As I noted in that previous editorial, Christian rhetoric rarely stays in Christian circles.  We may not be in a full-on Satanic Panic Again, but we’re getting close. The fuel is everywhere between the self-serving conservative rhetoric and purposeful inhibition of critical thinking. The current Christian starseed crisis is only part of the machine to spread spiritual fear.

The reports of animal mutilations and demonic are already trending since earlier this year from mutilations being left at a pro-life center in Florida, to cows in Madison County Texas, and previously in Moscow, Idaho, and now sheep in the UK involving New Forest “Satanists“, and just this week in Wales.

Last month in Catholic Culture, the organization’s president laments that we are returning to the ways of Molech because “the family has imploded as infidelity, sexual perversion, abortion and infanticide have become common in nearly all pagan cultures…. and it is not at all surprising that such practices are proliferating once again—complete with government patronage—wherever Christianity is being driven underground, as it is throughout the West today, and in many other places as well.”

While such an opinion is likely not shared by the wider Catholic or broader Christian community, it is another voice out there for Christian hegemony and suppression of other beliefs.

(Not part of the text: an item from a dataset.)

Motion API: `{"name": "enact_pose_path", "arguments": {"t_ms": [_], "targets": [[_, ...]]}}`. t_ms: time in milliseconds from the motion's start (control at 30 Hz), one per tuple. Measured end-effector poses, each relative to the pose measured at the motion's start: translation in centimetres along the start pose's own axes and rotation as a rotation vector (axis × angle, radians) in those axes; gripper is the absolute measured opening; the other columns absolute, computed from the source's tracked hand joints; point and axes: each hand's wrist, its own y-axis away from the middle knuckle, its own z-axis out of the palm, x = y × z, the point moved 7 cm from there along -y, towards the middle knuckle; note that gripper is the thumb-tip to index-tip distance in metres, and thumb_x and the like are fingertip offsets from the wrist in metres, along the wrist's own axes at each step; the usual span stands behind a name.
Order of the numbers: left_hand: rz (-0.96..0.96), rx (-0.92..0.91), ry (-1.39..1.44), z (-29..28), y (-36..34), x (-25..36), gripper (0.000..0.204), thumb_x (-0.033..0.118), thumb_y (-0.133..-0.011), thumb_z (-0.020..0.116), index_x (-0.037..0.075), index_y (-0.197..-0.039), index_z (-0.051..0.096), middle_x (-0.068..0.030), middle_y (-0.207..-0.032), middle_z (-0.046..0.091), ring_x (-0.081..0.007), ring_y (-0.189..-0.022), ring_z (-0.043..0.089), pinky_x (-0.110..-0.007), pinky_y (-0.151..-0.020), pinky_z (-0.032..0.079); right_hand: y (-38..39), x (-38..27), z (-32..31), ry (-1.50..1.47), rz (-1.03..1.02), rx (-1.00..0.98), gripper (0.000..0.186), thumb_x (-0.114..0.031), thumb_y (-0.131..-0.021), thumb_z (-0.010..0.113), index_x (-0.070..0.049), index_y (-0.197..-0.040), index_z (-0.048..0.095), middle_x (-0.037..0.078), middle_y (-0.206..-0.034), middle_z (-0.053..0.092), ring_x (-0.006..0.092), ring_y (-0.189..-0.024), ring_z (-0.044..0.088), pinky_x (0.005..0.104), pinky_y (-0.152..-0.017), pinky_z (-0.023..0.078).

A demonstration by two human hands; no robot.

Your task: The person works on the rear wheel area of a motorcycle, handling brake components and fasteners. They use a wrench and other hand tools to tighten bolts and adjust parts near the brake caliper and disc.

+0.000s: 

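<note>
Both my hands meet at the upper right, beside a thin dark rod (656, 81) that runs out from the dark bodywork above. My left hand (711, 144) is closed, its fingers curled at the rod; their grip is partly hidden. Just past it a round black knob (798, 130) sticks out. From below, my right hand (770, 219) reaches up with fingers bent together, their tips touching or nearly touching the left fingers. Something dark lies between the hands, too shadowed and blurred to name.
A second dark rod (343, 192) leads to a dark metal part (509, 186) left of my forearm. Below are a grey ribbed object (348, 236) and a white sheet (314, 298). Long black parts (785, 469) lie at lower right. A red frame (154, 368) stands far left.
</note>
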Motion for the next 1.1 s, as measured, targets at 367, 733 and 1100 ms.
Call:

Unfortunately, we should take note of the Christian Evangelical commentary about starseeds and their ill preoccupation with “paganism” and “false gods.” On its first go around, the Satanic Panic did fulfill its dream of fomenting distrust of minority religions and spiritual practices including Wicca and Paganism. We live with the consequence of that period in the 1980s not only with the dangers of moral panic but also with the loss of critical thinking. Its return is unwelcome.